• HOW TO COMPLETE THIS TASK
Word for word, return the lines from the start of the entries below through the line that has "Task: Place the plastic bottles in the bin".

• Items from a data source
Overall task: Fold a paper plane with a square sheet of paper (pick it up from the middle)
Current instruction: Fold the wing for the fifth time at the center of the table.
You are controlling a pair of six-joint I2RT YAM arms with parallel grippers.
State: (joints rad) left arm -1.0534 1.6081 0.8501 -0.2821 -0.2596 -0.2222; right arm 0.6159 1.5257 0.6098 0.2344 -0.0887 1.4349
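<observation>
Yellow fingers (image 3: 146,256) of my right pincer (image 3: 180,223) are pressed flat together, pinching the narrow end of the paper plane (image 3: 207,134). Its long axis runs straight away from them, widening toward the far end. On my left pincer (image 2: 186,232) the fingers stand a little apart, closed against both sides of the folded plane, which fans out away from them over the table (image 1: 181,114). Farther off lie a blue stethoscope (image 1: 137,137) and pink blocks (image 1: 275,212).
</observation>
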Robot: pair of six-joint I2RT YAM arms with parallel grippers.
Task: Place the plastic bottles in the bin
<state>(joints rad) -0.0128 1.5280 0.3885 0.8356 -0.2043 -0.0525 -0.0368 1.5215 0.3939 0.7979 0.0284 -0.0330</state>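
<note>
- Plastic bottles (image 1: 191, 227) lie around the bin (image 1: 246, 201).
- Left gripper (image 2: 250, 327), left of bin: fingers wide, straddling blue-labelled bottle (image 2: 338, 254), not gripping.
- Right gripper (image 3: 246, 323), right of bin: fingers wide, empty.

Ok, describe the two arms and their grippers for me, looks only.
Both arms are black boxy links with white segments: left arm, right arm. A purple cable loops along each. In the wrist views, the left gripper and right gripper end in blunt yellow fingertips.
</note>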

• TASK SOLUTION
Overall task: Fold a paper plane with a square sheet of paper (pick it up from the middle)
Current instruction: Fold the wing for the fifth time at the center of the table.
You are controlling a pair of six-joint I2RT YAM arms with parallel grippers.
State: (joints rad) left arm -1.0534 1.6081 0.8501 -0.2821 -0.2596 -0.2222; right arm 0.6159 1.5257 0.6098 0.2344 -0.0887 1.4349
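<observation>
Yellow fingers (image 3: 146,256) of my right pincer (image 3: 180,223) are pressed flat together, pinching the narrow end of the paper plane (image 3: 207,134). Its long axis runs straight away from them, widening toward the far end. On my left pincer (image 2: 186,232) the fingers stand a little apart, closed against both sides of the folded plane, which fans out away from them over the table (image 1: 181,114). Farther off lie a blue stethoscope (image 1: 137,137) and pink blocks (image 1: 275,212).
</observation>
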Robot: pair of six-joint I2RT YAM arms with parallel grippers.
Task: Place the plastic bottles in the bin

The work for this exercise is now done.